▶ **DIRECTIONS**: Each line below from the one containing "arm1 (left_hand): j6" through the one containing "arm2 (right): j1" should be output exactly as it stands, and no other line should appear.

*** Opening EXTRACTED RECORDS ***

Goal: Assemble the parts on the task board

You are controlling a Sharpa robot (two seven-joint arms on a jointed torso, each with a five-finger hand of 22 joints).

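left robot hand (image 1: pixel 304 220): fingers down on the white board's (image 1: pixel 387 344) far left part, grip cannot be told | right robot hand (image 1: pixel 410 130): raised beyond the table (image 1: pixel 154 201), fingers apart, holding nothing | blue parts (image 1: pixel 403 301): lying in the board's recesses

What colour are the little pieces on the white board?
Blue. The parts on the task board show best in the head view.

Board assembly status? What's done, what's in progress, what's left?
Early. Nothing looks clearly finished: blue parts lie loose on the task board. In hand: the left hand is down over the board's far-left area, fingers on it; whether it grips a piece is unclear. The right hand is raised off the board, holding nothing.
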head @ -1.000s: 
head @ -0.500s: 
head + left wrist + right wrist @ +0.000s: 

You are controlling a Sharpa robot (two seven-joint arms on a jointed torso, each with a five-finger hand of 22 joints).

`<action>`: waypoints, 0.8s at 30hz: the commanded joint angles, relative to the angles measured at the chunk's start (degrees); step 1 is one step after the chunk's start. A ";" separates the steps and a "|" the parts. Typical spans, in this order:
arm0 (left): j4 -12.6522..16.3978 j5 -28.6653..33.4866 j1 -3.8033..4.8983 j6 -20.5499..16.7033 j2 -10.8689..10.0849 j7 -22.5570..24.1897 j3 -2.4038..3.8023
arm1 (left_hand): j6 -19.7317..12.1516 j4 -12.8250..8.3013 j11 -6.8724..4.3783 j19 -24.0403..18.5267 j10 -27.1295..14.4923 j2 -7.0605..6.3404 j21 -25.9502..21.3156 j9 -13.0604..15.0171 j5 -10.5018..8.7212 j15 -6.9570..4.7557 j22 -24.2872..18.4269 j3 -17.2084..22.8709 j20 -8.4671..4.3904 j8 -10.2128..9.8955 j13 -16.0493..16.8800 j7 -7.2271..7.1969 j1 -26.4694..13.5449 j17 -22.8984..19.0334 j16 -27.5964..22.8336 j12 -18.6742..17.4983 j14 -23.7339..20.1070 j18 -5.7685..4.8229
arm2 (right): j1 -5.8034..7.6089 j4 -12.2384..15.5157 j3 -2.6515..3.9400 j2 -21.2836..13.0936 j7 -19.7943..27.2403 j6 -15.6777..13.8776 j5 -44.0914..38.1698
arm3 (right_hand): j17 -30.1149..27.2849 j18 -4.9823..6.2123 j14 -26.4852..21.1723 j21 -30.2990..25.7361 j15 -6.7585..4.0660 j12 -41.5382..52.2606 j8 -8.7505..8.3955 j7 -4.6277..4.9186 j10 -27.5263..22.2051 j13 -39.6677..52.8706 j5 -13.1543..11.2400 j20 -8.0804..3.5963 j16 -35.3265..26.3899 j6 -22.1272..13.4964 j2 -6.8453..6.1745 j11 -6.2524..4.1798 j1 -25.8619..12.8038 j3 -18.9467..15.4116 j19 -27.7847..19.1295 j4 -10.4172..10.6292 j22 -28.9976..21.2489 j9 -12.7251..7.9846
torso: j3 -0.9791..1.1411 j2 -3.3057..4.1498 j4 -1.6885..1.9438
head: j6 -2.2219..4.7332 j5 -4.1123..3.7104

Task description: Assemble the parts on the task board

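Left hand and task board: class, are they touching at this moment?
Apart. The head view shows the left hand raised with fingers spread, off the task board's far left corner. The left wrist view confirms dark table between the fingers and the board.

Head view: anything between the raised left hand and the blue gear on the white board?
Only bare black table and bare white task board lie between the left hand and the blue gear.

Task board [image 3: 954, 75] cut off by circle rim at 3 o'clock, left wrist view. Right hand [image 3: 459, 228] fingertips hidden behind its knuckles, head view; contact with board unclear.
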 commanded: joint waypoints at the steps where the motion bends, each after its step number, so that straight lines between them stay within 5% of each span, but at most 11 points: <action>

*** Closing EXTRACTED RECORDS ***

▶ **WRITTEN REPLY**:
arm1 (left_hand): j6 -19.7317..12.1516 j4 -12.8250..8.3013 j11 -6.8724..4.3783 j19 -24.0403..18.5267 j10 -27.1295..14.4923 j2 -7.0605..6.3404 j21 -25.9502..21.3156 j9 -13.0604..15.0171 j5 -10.5018..8.7212 j15 -6.9570..4.7557 j22 -24.2872..18.4269 j3 -17.2084..22.8709 j20 -8.4671..4.3904 j8 -10.2128..9.8955 j13 -16.0493..16.8800 j7 -7.2271..7.1969 j1 -26.4694..13.5449 j17 -22.8984..19.0334 j16 -27.5964..22.8336 j12 -18.6742..17.4983 j14 -23.7339..20.1070 j18 -5.7685..4.8229
arm2 (right): j1 -5.8034..7.6089 j4 -12.2384..15.5157 j3 -2.6515..3.9400 j2 -21.2836..13.0936 j7 -19.7943..27.2403 j6 -15.6777..13.8776 j5 -44.0914..38.1698

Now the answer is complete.